Prevention Services (PVS)
Prevention Services are aimed at preventing the occurrence of an adverse health or safety event or to minimize its effect after it has occurred. This is accomplished through efforts such as identifying populations / groups that are at risk and engaging them in activities (e.g., screenings, education, wellness programs, partnering with other community resources, etc.) geared towards avoiding the risk event, or arresting and reducing its consequences once it is established.
Respite Care Service (RCS)
Respite Care Service is a short-term, time-limited period of care of a service recipient who is challenged with mental health and/or intellectual/developmental disabilities. The purpose of RCS is to provide relief to the service recipient's family or regular caregiver. Respite services are an essential part of the support that families or regular caregivers receive to maintain the service recipient in the home.

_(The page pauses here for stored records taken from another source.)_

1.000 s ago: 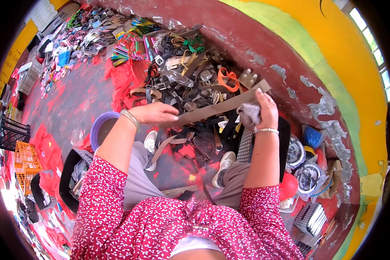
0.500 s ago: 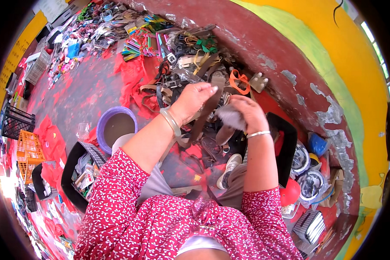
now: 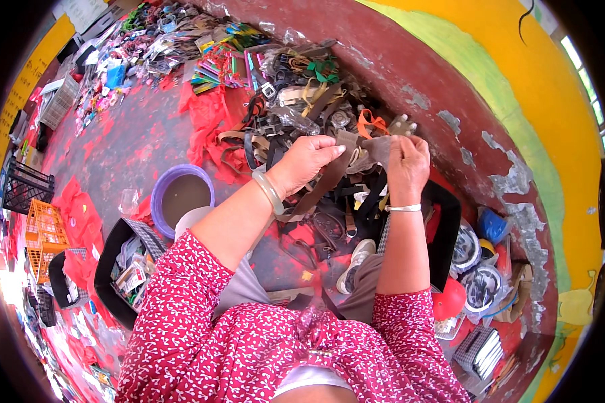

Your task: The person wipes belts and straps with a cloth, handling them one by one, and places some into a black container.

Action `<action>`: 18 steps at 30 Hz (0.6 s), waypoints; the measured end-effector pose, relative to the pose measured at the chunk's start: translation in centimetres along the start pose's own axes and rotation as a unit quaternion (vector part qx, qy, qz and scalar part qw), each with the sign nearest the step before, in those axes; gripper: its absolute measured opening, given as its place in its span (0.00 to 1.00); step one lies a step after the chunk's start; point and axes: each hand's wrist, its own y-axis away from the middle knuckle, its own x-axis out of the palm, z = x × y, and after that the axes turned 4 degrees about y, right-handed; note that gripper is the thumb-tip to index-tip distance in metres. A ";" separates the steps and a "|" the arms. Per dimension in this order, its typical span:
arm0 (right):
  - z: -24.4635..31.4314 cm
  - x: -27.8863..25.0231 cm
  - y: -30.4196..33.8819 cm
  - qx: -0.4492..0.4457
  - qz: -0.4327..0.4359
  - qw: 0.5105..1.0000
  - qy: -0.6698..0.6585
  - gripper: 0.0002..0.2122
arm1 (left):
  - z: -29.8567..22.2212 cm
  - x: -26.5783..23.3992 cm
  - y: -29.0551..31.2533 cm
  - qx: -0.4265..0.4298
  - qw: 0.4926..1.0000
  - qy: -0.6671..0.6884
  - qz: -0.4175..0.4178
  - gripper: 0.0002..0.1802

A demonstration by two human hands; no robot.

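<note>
My left hand (image 3: 307,163), with a pale bangle on its wrist, pinches a wide brown strap (image 3: 329,178). The strap slants down from the fingers toward the lower left, above the pile of belts and straps (image 3: 309,94). To its right, my right hand (image 3: 409,166), wearing a silver bangle, is closed on a grey-brown cloth (image 3: 378,149). This cloth lies between the two hands, beside the strap's upper end. Just beyond my right hand are an orange strap loop (image 3: 371,123) and a grey knobbed piece (image 3: 402,125).
To the left stands a purple bucket (image 3: 159,201) of murky water. Black-rimmed bins (image 3: 107,269) sit on both sides of my legs. Orange (image 3: 40,232) and black crates (image 3: 28,185) are farther left. A peeling red wall (image 3: 430,74) runs along the right.
My right hand has turned upright and drawn the cloth up beside the strap, where it was bunched lower before. My left hand has shifted slightly right, still pinching the strap.
</note>
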 end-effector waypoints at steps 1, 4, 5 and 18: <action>0.1 -0.5 -0.3 0.088 0.054 0.994 -0.044 0.07 | 0.1 -0.1 0.0 0.007 1.000 0.002 -0.009 0.06; -1.7 -0.3 -0.1 0.308 0.140 0.894 -0.295 0.09 | 0.3 0.2 -0.3 0.022 0.999 0.013 -0.026 0.06; -1.7 -0.1 0.0 0.360 0.139 0.834 -0.394 0.10 | 0.0 0.4 -0.1 0.024 0.999 0.017 -0.034 0.06; 1.3 1.0 1.4 0.419 0.285 0.516 -0.690 0.11 | 0.0 1.1 -0.6 0.083 0.989 -0.063 -0.107 0.09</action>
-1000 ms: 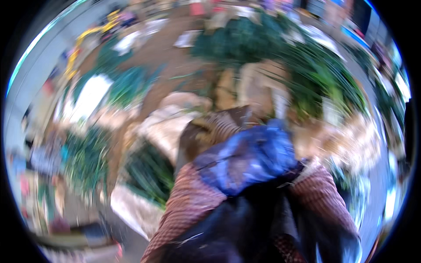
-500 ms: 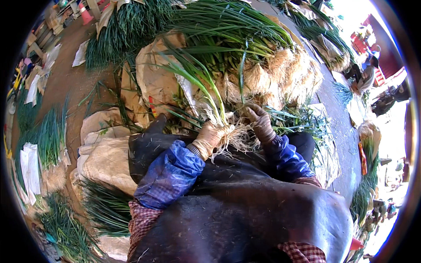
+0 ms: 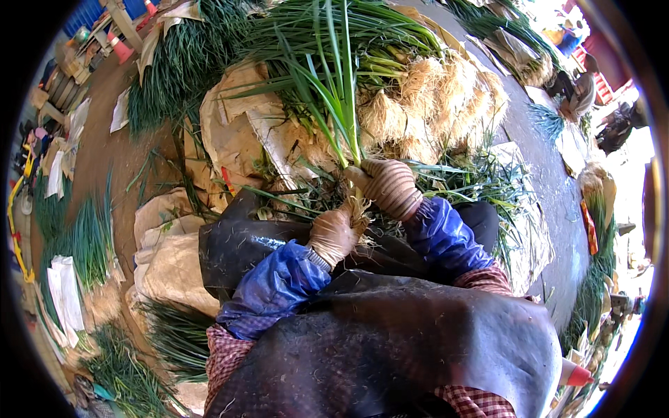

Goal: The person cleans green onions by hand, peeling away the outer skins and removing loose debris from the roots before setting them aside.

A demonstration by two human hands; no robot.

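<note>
left hand [image 3: 334,235] around stringy roots [image 3: 359,212]

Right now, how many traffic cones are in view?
3: a cone at upper left, another cone farther up and right, and a third cone at lower right; more may be hidden.

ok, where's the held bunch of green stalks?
Head view, upper middle: the bunch rises from the left hand, at its root end, past the right hand, left of the heap's pale roots.

Brown floor [image 3: 101,157] left, grey floor [image 3: 538,150] right (white glare [image 3: 635,202] beyond); upper left, what looks like a blue wall [image 3: 75,17].
</note>
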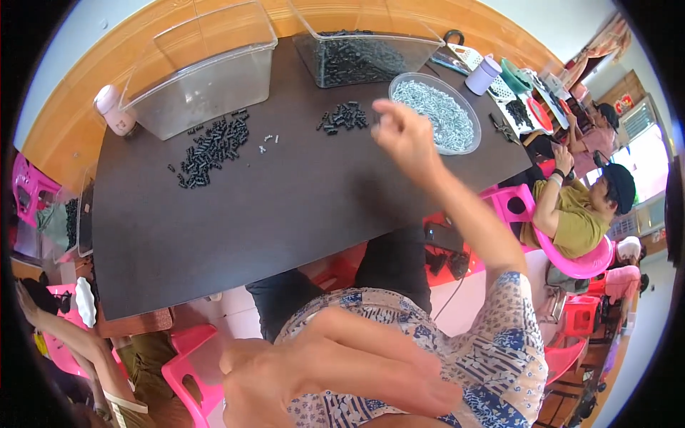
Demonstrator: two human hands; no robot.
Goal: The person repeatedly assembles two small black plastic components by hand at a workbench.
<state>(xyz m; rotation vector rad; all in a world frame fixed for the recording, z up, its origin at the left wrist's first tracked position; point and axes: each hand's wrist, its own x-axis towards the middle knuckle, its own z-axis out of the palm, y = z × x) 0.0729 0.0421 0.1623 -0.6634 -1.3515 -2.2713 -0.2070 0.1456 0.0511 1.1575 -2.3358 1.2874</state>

Residential Treatment (RTX)
Residential Treatment is a twenty-four hour specialized, facility-based, group living treatment service. The service is geared towards service recipients who are challenged with emotional, psychological, intellectual/developmental disorders, behavioral impairments, addictions and/or co-occurring disorders. The services are offered to children, adolescents, or adults in a safe, structured, therapeutic environment that is non-hospitalized based. It provides service recipients with opportunities for skill acquisition and development, leading to greater independence and improved functioning within the community. After hours emergency response may be part of the service.
Supervised Group Living (SGL)
Supervised Group Living is a congregate, residential service providing 24-hour supervision in a community-based, home-like setting. One or more service recipients may reside in the home, pursuant to state or local requirements.
Supported Employment Services (SES)
Supported Employment Services facilitate competitive employment in integrated work settings for service recipients challenged by mental illness, intellectual/developmental disabilities or substance abuse disabilities who have been unable to obtain and maintain competitive employment.